How a 23‑Year‑Old Curl Bug Exposed Cookie Security Flaws

curl author Daniel Stenberg shared on his personal blog a vulnerability that existed for 23.9 years. curl is a widely used command‑line tool for requesting web servers, first released in 1997.

The flaw was introduced 201 days after curl’s initial release and remained unfixed until day 8930.

curl 4.9 and cookies

In October 1998, Stenberg’s team released curl 4.9, the first version with a “cookie engine” capable of receiving, parsing, and returning HTTP cookies. Most of the cookie‑handling code was written by Stenberg himself.

At that time, cookie specifications were still informal, relying on a Netscape‑maintained document (cookie_spec). The early implementation referenced this document and the prevailing browser behavior.

For the next decade, the IETF struggled to create a definitive cookie standard. It wasn’t until 2011 that an official RFC (RFC 6265) was published, documenting the actual usage of cookies. Stenberg participated in its development, though he did not fully agree with all its contents.

Challenges of dual cookie syntax

The new cookie RFC introduced two separate syntaxes: one for how servers send cookies and another for how clients should accept them, leading to confusion and maintenance difficulties.

Reading the specification became hard, as developers could mistakenly focus on the wrong syntax.

The syntax for sending cookies is less critical because clients ultimately decide how to handle them; browsers have flexibility, and the specification continues to evolve (e.g., 6265bis).

curl updated its implementation to stay compatible with the draft RFC 6265bis, but the dual‑syntax issue remains unresolved.

If an incoming HTTP request appears “illegal” or malformed, modern servers (e.g., Apache httpd 2.4.25+, recent Nginx) reject it with a 400 response, especially when control characters are present.

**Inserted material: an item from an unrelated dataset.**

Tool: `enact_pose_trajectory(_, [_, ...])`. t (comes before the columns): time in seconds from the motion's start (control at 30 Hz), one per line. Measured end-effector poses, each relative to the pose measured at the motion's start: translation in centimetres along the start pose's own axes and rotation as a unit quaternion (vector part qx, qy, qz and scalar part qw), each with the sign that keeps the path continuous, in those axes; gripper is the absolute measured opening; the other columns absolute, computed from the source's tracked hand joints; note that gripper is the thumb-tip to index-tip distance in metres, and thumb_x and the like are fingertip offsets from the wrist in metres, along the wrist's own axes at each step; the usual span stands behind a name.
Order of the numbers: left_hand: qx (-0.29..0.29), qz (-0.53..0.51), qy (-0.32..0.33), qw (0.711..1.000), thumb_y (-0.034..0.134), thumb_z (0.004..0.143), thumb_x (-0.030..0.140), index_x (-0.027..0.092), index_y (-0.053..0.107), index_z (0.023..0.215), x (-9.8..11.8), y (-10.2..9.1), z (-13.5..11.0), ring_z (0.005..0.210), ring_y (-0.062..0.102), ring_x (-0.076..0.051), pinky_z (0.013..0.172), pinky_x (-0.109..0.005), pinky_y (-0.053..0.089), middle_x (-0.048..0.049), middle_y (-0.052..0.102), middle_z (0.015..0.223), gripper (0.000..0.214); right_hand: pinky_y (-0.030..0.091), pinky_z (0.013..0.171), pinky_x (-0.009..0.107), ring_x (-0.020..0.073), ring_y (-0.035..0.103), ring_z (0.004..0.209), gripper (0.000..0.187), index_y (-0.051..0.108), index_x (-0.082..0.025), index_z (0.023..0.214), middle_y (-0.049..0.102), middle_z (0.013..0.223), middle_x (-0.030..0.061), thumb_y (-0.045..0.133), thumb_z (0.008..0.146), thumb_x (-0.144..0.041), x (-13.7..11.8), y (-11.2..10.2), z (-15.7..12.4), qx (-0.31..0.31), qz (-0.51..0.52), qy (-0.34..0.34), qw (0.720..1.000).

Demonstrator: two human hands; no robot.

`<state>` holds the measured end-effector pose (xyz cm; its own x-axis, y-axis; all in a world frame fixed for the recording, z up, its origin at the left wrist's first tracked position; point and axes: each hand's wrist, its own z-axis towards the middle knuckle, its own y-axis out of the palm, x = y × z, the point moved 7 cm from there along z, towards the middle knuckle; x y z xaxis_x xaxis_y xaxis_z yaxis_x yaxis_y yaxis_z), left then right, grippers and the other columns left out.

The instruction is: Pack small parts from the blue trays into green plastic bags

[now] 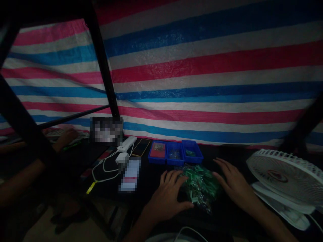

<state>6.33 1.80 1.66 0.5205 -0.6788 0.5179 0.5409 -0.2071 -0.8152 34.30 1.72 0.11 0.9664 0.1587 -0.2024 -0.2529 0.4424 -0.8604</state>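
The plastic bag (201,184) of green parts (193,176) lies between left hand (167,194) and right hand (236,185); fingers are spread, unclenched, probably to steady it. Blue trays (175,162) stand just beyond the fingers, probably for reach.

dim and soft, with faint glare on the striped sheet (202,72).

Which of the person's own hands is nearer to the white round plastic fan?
Right. The right hand is just left of the fan, at the right edge of a clear plastic bag of green pieces; the left hand is farther off, at the bag's left.
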Motion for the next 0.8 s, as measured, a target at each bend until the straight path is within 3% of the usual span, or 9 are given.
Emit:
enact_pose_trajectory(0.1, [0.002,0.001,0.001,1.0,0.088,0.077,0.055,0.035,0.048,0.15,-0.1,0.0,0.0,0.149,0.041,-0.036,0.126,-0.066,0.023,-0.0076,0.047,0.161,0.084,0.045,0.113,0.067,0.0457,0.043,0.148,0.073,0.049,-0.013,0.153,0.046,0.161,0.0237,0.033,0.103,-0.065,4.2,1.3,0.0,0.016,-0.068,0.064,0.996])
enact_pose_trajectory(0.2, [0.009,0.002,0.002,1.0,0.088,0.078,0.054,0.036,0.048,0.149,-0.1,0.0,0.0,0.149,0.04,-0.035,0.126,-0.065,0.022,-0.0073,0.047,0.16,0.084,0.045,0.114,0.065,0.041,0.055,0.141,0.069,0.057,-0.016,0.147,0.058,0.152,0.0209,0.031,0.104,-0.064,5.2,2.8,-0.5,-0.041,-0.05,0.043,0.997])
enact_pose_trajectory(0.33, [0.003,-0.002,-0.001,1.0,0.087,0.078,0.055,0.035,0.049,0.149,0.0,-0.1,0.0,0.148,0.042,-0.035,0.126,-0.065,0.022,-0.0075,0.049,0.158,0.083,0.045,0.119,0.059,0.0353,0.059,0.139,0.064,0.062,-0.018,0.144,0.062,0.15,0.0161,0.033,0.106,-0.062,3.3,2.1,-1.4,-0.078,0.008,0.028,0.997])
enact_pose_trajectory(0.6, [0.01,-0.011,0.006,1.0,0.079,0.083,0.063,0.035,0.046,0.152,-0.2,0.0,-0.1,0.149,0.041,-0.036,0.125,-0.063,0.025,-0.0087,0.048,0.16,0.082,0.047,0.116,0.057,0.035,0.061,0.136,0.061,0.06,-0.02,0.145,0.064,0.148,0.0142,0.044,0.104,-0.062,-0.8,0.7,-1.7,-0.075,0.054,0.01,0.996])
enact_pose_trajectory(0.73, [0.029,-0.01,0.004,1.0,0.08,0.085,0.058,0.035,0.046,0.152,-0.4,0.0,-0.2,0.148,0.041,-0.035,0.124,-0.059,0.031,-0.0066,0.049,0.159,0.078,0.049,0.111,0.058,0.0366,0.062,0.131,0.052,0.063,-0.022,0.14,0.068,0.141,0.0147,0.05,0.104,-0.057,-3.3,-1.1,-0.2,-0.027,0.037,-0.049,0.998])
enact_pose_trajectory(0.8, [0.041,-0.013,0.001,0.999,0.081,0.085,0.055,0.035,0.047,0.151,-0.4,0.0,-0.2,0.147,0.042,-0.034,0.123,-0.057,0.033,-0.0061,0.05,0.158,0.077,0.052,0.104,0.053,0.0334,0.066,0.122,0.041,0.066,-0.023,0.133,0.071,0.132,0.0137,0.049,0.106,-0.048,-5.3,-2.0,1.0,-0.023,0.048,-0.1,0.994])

When designing cookies today, the process would differ, with stricter handling of attributes such as the domain scope.

curl bug details and fix

In late June 2022, Stenberg received a report that led to CVE‑2022‑35252. The old cookie code from 1998 accepted cookies containing control characters, storing and retransmitting them.

Example of a problematic cookie:

Set-cookie: name^a=content^b; domain=.example.com

Here ^a and ^b represent control characters. When curl sends such a cookie, the request header looks like: cookie: name^a=content^b Servers like Apache httpd reject these requests with a 400 error. The RFC 6265 section 5.2 states that clients should discard cookies containing control characters, but the wording is obscure.

Chrome and Firefox already ignore incoming cookies with byte values %01‑%08, %0b‑%0c, %0e‑%1f, and %7f (excluding TAB and line‑break characters).

The fix applied by Stenberg is straightforward: reject any cookie field that contains one or more prohibited byte values, a change considered low‑risk.

Conclusion

The vulnerable code existed from curl 4.9 and was finally fixed in version 7.85.0, after 8,729 days (23.9 years). The bug was introduced on day 201 of the project and fixed on day 8930.

Although the code functioned without issue for most users, HTTP servers began rejecting the malformed cookies, turning the bug into a denial‑of‑service scenario with side effects.

This bug may have originated alongside RFC 6265 or when HTTP servers started rejecting such requests, marking it as the fourth known bug that persisted for over 8,000 days.